A longship crew exactly.”
“What?” The fog-pale eyes widened. “But we stay home and guard the thorps! Always!”
“Not anymore! The rules have changed! This time the skalds go to battle—and we’d better get them there before the main army arrives!”
Twist’s mouth hung open. Then he gulped. “Skalds? Priests? Women?”

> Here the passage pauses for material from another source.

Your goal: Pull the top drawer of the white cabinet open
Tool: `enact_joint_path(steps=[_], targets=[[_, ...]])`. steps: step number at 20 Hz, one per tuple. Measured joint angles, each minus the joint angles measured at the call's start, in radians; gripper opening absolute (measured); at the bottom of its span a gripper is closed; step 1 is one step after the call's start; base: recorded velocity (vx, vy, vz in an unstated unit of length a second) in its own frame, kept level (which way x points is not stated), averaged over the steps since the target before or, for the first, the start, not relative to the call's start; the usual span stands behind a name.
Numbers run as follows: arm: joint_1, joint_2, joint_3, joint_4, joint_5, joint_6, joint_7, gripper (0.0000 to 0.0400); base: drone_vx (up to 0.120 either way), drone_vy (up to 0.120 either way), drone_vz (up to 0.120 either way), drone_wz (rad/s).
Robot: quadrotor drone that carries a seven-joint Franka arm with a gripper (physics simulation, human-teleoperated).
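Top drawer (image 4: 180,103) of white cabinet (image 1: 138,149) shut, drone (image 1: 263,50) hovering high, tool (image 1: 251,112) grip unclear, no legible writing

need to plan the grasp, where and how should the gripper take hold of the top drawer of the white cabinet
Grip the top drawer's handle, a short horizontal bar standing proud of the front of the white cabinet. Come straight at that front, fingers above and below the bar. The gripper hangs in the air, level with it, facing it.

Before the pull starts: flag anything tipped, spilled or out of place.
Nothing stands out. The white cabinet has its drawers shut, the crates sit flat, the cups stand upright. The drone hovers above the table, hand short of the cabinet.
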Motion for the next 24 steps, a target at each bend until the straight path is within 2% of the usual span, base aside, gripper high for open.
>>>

“The lot!” Gath yelled. “All the sorcerers in Nordland. As many as we can get, anyway. The enemy is the Covin, remember? You want the jotnar to suffer what happened to the goblins? You’re going to go to war, sonny. To help my dad.”
Minstrel boy:
The minstrel boy to the war is gone,
In the ranks of death you’ll find him,
His father’s sword he has girded on,
And his wild harp slung behind him.
Thomas Moore, The Minstrel
NINE
Manly foe
1
On a muggy afternoon five days before midsummer, Rap emerged from the Way and strolled across the clearing toward Thaile’s cottage. Before he reached the steps, the pixie came around the side of the house, carrying a bundle of washing. She advanced to meet him, so he stopped where he was and waited for her.